À cette époque, et pendant plusieurs années encore, je suis très embarrassée de mes origines juives, que la consonance de mon nom de famille m’empêche d’ignorer. Malgré mes cheveux et mes yeux foncés, ma physionomie n’est pas typiquement sémite, mais mon nom ne laisse aucune place au doute. Cette honte peut […] être perçue comme la preuve d’une faiblesse de caractère […] mais il m’est impossible de m’en défaire. Les Juifs n’ont pas à avoir honte, ce n’étaient pas eux les bourreaux pendant toutes ces années de guerre où on les a ostracisés et assassinés. Et pourtant, je ne peux m’empêcher d’être heureuse lorsque quelqu’un ne reconnaît pas mes origines. Cela n’a rien à voir avec la peur, mais je crois qu’il est peut-être difficile d’accepter son appartenance à un groupe longtemps persécuté.
C’était l’été 1939, le dernier été avant la guerre. Cette guerre qui a bouleversé la vie de millions de gens, sans parler de ceux à qui elle l’a enlevée. J’avais neuf ans.
Et pendant que les grands discutaient de l’imminence de cette guerre et cherchaient comment faire pour s’en protéger, j’étais occupée à tout autre chose.
C’étaient les dernières vacances en temps de paix, et nous, les enfants, jouions comme d’habitude, sans nous rendre compte que cela ne se reproduirait plus jamais.

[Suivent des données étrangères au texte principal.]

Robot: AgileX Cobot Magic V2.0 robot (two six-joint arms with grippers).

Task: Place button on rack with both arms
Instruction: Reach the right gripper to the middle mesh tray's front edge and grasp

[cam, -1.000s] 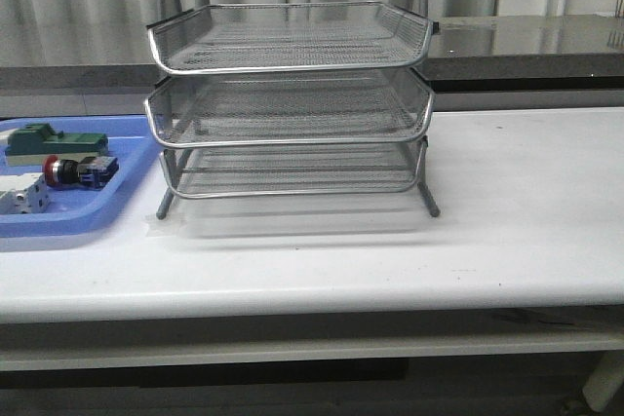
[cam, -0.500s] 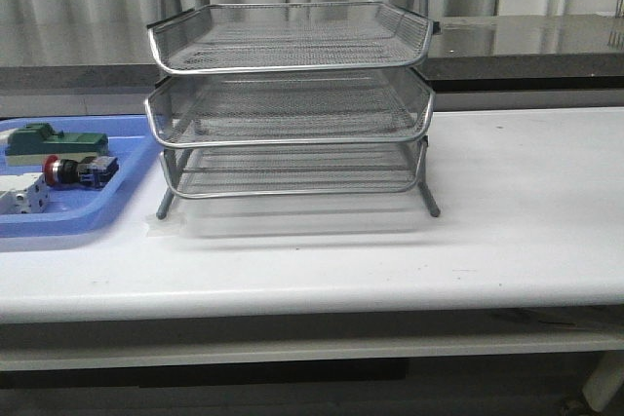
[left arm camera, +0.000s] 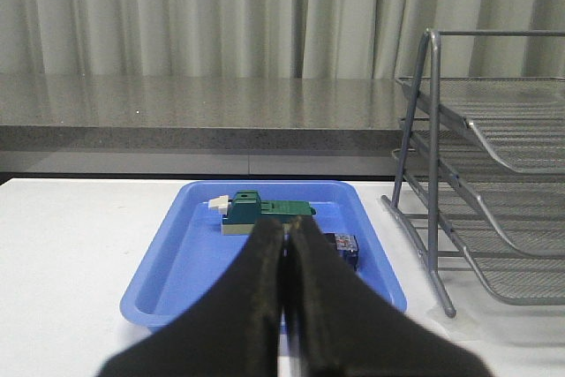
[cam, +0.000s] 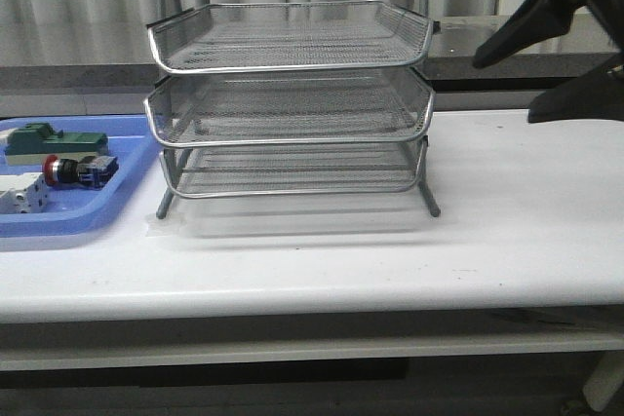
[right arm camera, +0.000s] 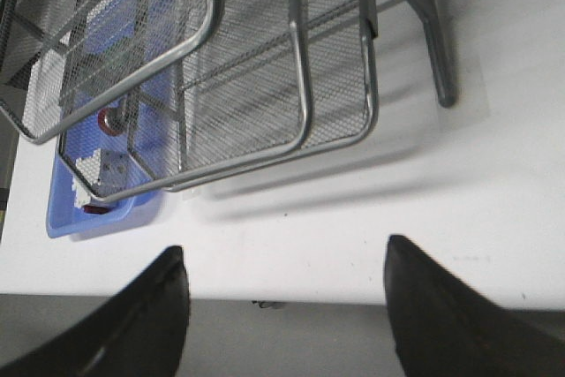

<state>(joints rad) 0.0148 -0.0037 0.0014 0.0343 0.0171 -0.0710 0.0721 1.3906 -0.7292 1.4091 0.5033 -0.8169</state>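
Red button in tray, rack beside

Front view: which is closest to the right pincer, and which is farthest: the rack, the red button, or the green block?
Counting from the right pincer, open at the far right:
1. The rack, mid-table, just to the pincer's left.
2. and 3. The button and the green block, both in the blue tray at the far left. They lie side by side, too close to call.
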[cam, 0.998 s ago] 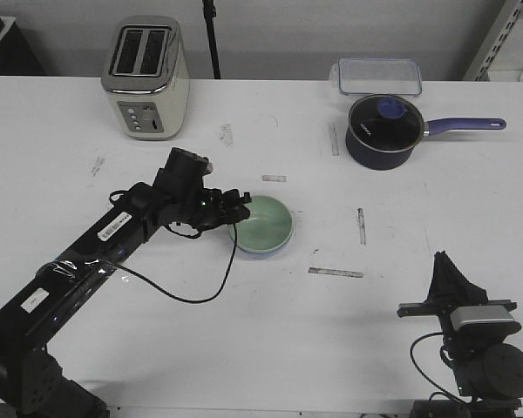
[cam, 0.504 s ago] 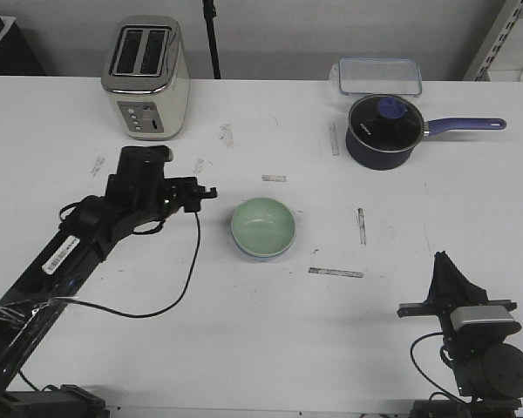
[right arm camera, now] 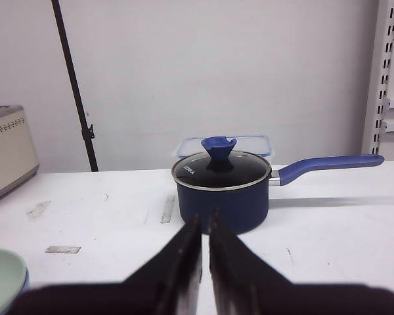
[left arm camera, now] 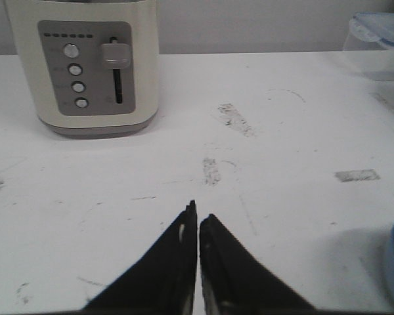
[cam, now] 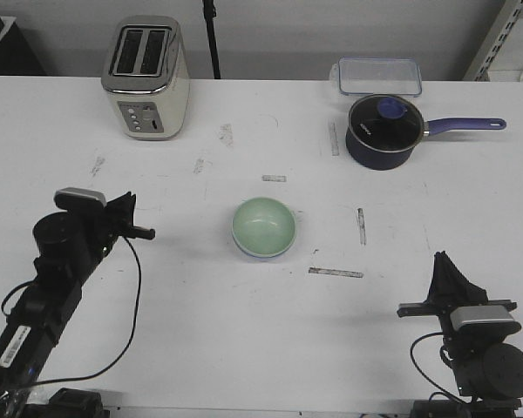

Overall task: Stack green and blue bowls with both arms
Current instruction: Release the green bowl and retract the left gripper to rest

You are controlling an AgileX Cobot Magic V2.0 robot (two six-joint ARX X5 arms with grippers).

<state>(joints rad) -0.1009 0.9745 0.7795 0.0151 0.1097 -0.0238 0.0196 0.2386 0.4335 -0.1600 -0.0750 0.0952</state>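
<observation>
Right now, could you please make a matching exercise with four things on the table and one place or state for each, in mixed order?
Things:
1. green bowl
2. toaster
3. saucepan
4. left claw

Places or states:
A. far left of the table
B. nested in the blue bowl, table centre
C. shut, empty, left of the bowls
D. far right, glass lid on

Pairs: 1-B, 2-A, 3-D, 4-C

Your left arm (cam: 44,287) lies low along the tabletop's left edge, its gripper (cam: 144,232) pointing toward the middle, fingers (left arm camera: 177,262) pressed together and holding nothing. Your right arm (cam: 475,340) sits folded at the near right corner, its gripper (cam: 442,261) aimed toward the far edge, fingers (right arm camera: 184,262) closed and empty.
</observation>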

Je n'ai jamais cessé de penser aux morts, aux survivants, à la grandeur et bassesse humaines. Et toujours la même question me hante : Qu'aurais-je fait à leur place? Comment me serais-je comportée? J'avoue ne pas avoir encore trouvé de réponse.
L’homme est capable des pires crimes, mais aussi des plus grands actes d’héroïsme.